Sydney (IANS): Global warming will severely damage crop output in tropical regions and deprive half the world of food by the century-end, according to a study.
The population of the equatorial belt will bear the brunt of unprecedented shortages, home to the poorest on earth.
Currently three billion people live in the tropics and subtropics, and their number is expected to nearly double by the end of the century. The area stretches from the southern US to northern Argentina and southern Brazil, from northern India and southern China to southern Australia and all of Africa.
In the tropics, the higher temperatures can be expected to cut yields of the primary food crops, maize and rice, by 20 to 40 percent, the researchers said. But rising temperatures also are likely to play havoc with soil moisture, cutting yields even further.
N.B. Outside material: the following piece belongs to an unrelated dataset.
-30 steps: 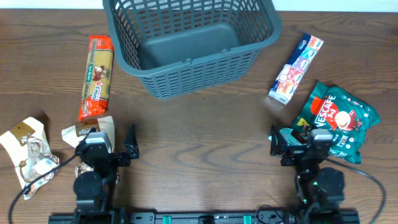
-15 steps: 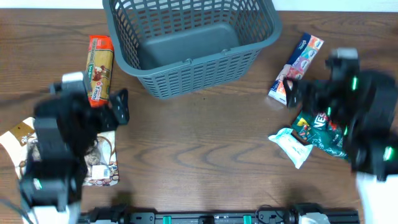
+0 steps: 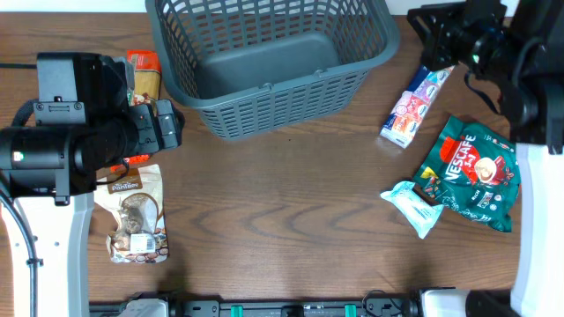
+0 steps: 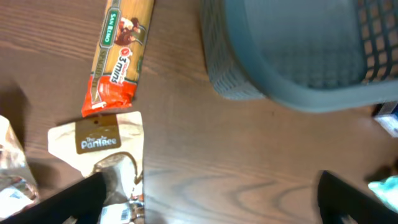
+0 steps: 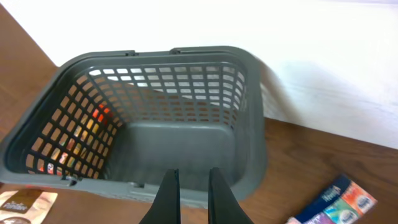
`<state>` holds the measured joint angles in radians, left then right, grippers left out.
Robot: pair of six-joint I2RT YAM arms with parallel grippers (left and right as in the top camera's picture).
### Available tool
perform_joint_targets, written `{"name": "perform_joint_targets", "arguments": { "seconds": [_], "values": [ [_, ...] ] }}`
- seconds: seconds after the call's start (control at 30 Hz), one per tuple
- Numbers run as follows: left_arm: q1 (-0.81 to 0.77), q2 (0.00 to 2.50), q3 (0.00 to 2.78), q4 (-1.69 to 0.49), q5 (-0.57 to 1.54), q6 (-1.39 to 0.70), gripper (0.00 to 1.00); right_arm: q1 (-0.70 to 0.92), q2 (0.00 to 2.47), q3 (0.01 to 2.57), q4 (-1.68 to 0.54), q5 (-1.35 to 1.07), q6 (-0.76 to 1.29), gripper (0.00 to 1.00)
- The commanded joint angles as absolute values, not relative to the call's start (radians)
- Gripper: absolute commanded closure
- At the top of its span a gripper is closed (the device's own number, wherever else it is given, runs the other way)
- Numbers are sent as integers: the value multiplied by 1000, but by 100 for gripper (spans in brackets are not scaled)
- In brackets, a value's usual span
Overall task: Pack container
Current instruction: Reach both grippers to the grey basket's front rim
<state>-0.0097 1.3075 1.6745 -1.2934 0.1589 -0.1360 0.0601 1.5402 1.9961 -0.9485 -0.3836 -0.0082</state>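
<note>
Since the basket [image 3: 273, 113] lies empty, the left gripper [image 4: 211, 190] hangs spread wide near the pasta [image 4: 118, 56], presumably to grab it; the right gripper [image 5: 189, 186], pinched nearly together, holds nothing.

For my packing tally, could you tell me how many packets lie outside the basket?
6: pasta packet left of the basket, beige pouch below it, second pouch at the left wrist view's edge, blue packet, green bag and white packet at right. More may be hidden.
</note>
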Motion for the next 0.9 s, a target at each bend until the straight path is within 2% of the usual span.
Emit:
{"name": "perform_joint_targets", "arguments": {
  "seconds": [0.0,0.03,0.13,0.23,0.43,0.6,0.67,0.87],
  "values": [
    [-13,1301,1695,-1312,170,-125,17,54,1621,2022,-950,-432,3,99],
    [-13,1302,1695,-1322,164,-125,17,54,1643,2029,-950,-434,2,99],
    [-13,1302,1684,-1347,139,-125,29,56,1703,2055,-949,-448,-6,99],
    [-14,1302,1660,-1359,139,-125,36,73,1754,2074,-939,-472,-19,99],
    [-84,1306,1637,-1348,138,-125,56,119,1811,2080,-914,-471,-25,99],
    [-177,1314,1637,-1323,67,-125,64,160,1837,2080,-910,-467,-62,99],
    [-211,1328,1637,-1319,38,-124,71,176,1846,2080,-910,-464,-68,99],
    [-256,1394,1637,-1298,33,-108,80,194,1867,2080,-924,-408,-140,99]
  ]
}}
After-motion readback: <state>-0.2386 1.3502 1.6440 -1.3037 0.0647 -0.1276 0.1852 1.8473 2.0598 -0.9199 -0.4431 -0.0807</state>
"The stresses on global food production from temperature alone are going to be huge, and that doesn't take into account water supplies stressed by the higher temperatures," said David Battisti, University of Washington atmospheric sciences professor, co-author of the study.
He collaborated with Rosamond Naylor, director of Stanford University's Programme on Food Security and the Environment, to examine the impact of climate change on the world's food security.
By combining direct observations with data from 23 global climate models that contributed to Nobel prize-winning research in 2007, Battisti and Naylor determined there is greater than a 90 percent probability that by 2100 the lowest growing-season temperatures in the tropics and subtropics will be higher than any temperatures recorded there to date.
They used the data as a filter to view historic instances of severe food insecurity, and concluded such instances are likely to become more commonplace.
Those include severe episodes in France in 2003 and Ukraine in 1972. In the case of Ukraine, a near-record heat wave reduced wheat yields and contributed to disruptions in the global cereal market that lasted two years.
The serious climate issues won't be limited to the tropics, the scientists conclude. As an example, they cite record temperatures that struck Western Europe in June, July and August of 2003, killing an estimated 52,000 people.
The summer-long heat wave in France and Italy cut wheat yields and fodder production by one-third. In France alone, temperatures were nearly 6.5 degrees Fahrenheit above the long-term mean, and the scientists say such temperatures could be normal for France by 2100, said a Washington release.
"This is a compelling reason for us to invest in adaptation, because it is clear that this is the direction we are going in terms of temperature and it will take decades to develop new food crop varieties that can better withstand a warmer climate," Naylor said.